Wednesday, March 05, 2008

It's the little things that matter...

It's often the little things in a design that make the biggest difference. Sure you have to get the big things right too, but all too often products suffer from a great idea implemented poorly.

So at Terracotta, I often have conversations along these very lines. The job we've carved out for ourselves - clustering the entirety of the Java Virtual Machine, is pretty big. That's why it's such a great place to work - the challenge we face is enormous, and it's enormously fun to tackle it. Let me tell you right now, clustering the VM itself isn't going to happen if you don't get the big ideas right. I'll wager that we have, but only history can prove that one right. But just as important is getting the little things right.

Today I just happened to discover one of those little things. What is it? Well, if you don't already know, Terracotta maintains Object Identity across a cluster of JVMs. That in itself is an amazing feat (no other piece of technology I have ever run into can do this). So Object Identity is the big thing. What's the little thing?

Here goes.

First, my sample code (Main.java):

public class Main
{
public static final Main instance = new Main();

private Map<Object, Object> map = new HashMap<Object, Object>();

public void run() throws Exception
{
Object key = new Object();
Object value = new Object();

while (true) {
synchronized (map) {
map.put(key, value);
}
Thread.sleep(500);
}
}

public static void main(String[] args) throws Exception
{
instance.run();
}
}


Those of you not familiar with Terracotta might wonder what's so interesting about this. Well, with Terracotta, you can cluster any Java object, so with the following bit of config, I have done just that:


tc-config.xml:
<tc:tc-config xmlns:tc="http://www.terracotta.org/config"
xmlns:xsi="http://www.w3.org/2001/XMLSchema-instance"
xsi:schemaLocation="http://www.terracotta.org/schema/terracotta-4.xsd">

<application>
<dso>
<locks>
<autolock>
<method-expression>void Main.run(..) </method-expression>
</autolock>
</locks>
<roots>
<root>
<field-name>Main.instance</field-name>
</root>
</roots>
</dso>
</application>
</tc:tc-config>


The map in the Main class listed above is now a clustered map (because the root field, instance, holds a reference to it, and therefore transitively it becomes clustered). Anything I put in the map is clustered (transitively again), meaning every object I put in the map is available to all other JVMs in the cluster. That's pretty cool in it's own right (I happen to think), but how is that different from a normal get/put API in a traditional clustered cache, say EHCache, JCS, or OSCache?

Well, I monitored the number of transactions the little test above generated. How many would you guess? 1? 100? 1 every 500ms?

The answer is actually : 1. Because of Object Identity, after the first iteration through the loop, Terracotta knows that it can optimize out the subsequent calls - there is no need for Terracotta to "re-put" an object for a key that already has that same relationship in the map - so it can save the roundtrip work to the server.

In the clustering world, anything you do on the network is orders of magnitude slower than main memory, so every little thing you can do to keep operations local means a big improvement in latency and throughput. So it may be a minor optimization, but it's got a big effect on the latency and throughput of this application. My application may be trivial, but consider if that map was an HTTP Session Context, or a distributed cache.

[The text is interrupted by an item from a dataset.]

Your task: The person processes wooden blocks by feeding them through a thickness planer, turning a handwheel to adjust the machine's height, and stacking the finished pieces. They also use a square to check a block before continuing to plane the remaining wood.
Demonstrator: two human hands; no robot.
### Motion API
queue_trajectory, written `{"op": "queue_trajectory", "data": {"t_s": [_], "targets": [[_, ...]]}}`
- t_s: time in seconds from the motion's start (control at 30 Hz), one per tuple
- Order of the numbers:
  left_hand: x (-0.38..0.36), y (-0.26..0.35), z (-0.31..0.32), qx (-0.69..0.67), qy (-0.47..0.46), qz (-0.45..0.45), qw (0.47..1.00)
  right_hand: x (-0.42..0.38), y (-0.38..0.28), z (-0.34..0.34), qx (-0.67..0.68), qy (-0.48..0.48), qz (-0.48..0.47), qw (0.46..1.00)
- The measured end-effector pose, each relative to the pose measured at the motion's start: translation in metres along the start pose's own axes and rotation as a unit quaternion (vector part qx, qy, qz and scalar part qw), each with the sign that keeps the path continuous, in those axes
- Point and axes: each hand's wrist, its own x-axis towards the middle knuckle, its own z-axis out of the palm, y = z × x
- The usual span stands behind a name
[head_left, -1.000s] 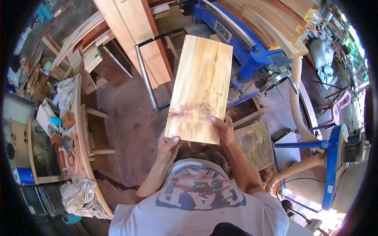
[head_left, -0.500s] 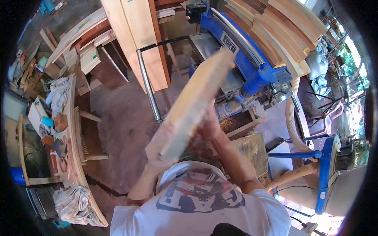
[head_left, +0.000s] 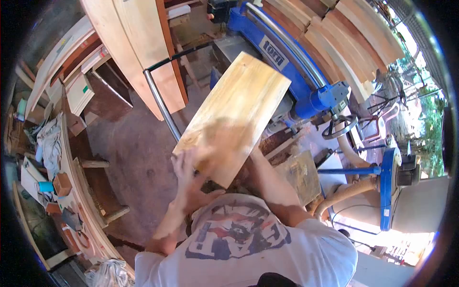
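Observation:
A thick pale wooden board (head_left: 248, 91) is held up in front of my chest, its broad face turned toward me and a dark shadow across the lower half. My left hand (head_left: 185, 168) is at the near left corner, fingers along the edge and thumb spread below. Behind the right edge goes my right hand (head_left: 256, 152); its fingers are hidden by the board, which it seems to hold from beneath. Just beyond the board stands a blue planer-like machine (head_left: 306, 71) marked "torq", with a handwheel (head_left: 340, 128) on its right side.
Curved timber pieces (head_left: 334, 43) are stacked on the machine. Tall planks (head_left: 138, 43) and a metal roller bar (head_left: 162, 105) stand at the left. A cluttered workbench (head_left: 91, 210) runs along the left. On the right are a blue-framed dust collector (head_left: 389, 191) and its hose (head_left: 346, 191).
The board has turned from nearly edge-on to show its broad face. My left hand has shifted its fingers to the board's edge, while my right hand has gone mostly behind it.

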Motion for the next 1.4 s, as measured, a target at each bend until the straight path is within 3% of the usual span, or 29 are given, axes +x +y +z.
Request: {"op": "queue_trajectory", "data": {"t_s": [0.03, 0.1, 0.17, 0.23, 0.33, 0.37, 0.43, 0.47, 0.5, 0.53, 0.63, 0.83, 0.97, 1.03, 1.17, 1.27, 1.4], "targets": [[-0.001, -0.002, 0.003, -0.128, 0.021, -0.058, 0.990, 0.004, 0.000, -0.002, 0.004, 0.008, -0.005, 1.000], [0.006, -0.005, 0.014, -0.367, 0.072, -0.171, 0.912, 0.012, 0.000, -0.005, 0.007, 0.017, -0.014, 1.000], [0.005, -0.025, 0.038, -0.566, 0.079, -0.277, 0.772, 0.018, 0.008, -0.010, 0.004, 0.027, -0.019, 0.999], [0.013, -0.045, 0.058, -0.713, 0.076, -0.396, 0.574, 0.022, 0.013, -0.015, -0.001, 0.037, -0.023, 0.999], [0.045, -0.048, 0.077, -0.708, 0.099, -0.443, 0.541, 0.021, 0.020, -0.033, -0.058, 0.046, -0.030, 0.997], [0.048, -0.064, 0.092, -0.694, 0.106, -0.478, 0.527, 0.033, 0.024, -0.058, -0.186, 0.010, -0.077, 0.979], [0.058, -0.079, 0.105, -0.714, 0.099, -0.434, 0.540, 0.055, 0.033, -0.109, -0.429, -0.021, -0.195, 0.882], [0.067, -0.085, 0.114, -0.706, 0.096, -0.411, 0.569, 0.037, 0.019, -0.083, -0.274, 0.009, -0.048, 0.960], [0.073, -0.093, 0.122, -0.693, 0.095, -0.391, 0.598, 0.015, 0.003, -0.050, -0.096, 0.088, 0.080, 0.988], [0.078, -0.101, 0.129, -0.679, 0.097, -0.371, 0.626, 0.005, -0.005, -0.052, -0.066, 0.105, 0.127, 0.984], [0.102, -0.120, 0.154, -0.698, 0.090, -0.401, 0.586, -0.037, -0.024, -0.082, -0.109, 0.115, 0.157, 0.975], [0.147, -0.143, 0.198, -0.672, 0.078, -0.445, 0.587, -0.124, -0.099, -0.091, -0.228, 0.261, 0.169, 0.923], [0.173, -0.181, 0.256, -0.642, 0.118, -0.474, 0.592, -0.156, -0.118, -0.161, -0.220, 0.312, 0.070, 0.922], [0.189, -0.171, 0.268, -0.596, 0.142, -0.470, 0.635, -0.173, -0.124, -0.173, -0.226, 0.371, 0.015, 0.900], [0.225, -0.147, 0.274, -0.472, 0.152, -0.477, 0.726, -0.195, -0.130, -0.199, -0.324, 0.393, -0.019, 0.860], [0.247, -0.193, 0.310, -0.429, 0.132, -0.468, 0.762, -0.213, -0.130, -0.230, -0.432, 0.371, 0.018, 0.822], [0.277, -0.218, 0.344, -0.364, 0.149, -0.414, 0.821, -0.235, -0.116, -0.264, -0.495, 0.404, -0.003, 0.770]]}}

Furthermore, this optimization is simply not possible with serialization based solutions (which must implement a copy on read, copy on write strategy), because it's simply not possible for a serialization based approach to track object identity, or changes to objects, and optimize out this kind of a scenario.

However because Terracotta is at the VM level, it knows implicitly when objects change, because of Object Identity, so it is not necessary for a caller of the map to "re-put" objects into the map to make sure it's updated (and it's thus valid to eliminate the subsequent put calls that are superfluous). So in the end - Terracotta would work exactly the same with or without this optimization - the correctness is unaffected by it - but with it, it can, depending on your usage, make your application run orders of magnitude faster.

So, in summary, you gotta get the big things right. Object Identity is the big thing. But it's in getting the little things right - for example optimizing away unnecessary network calls by eliminating redundant map.put() calls, that turn out to take a great idea and make it truly impressive.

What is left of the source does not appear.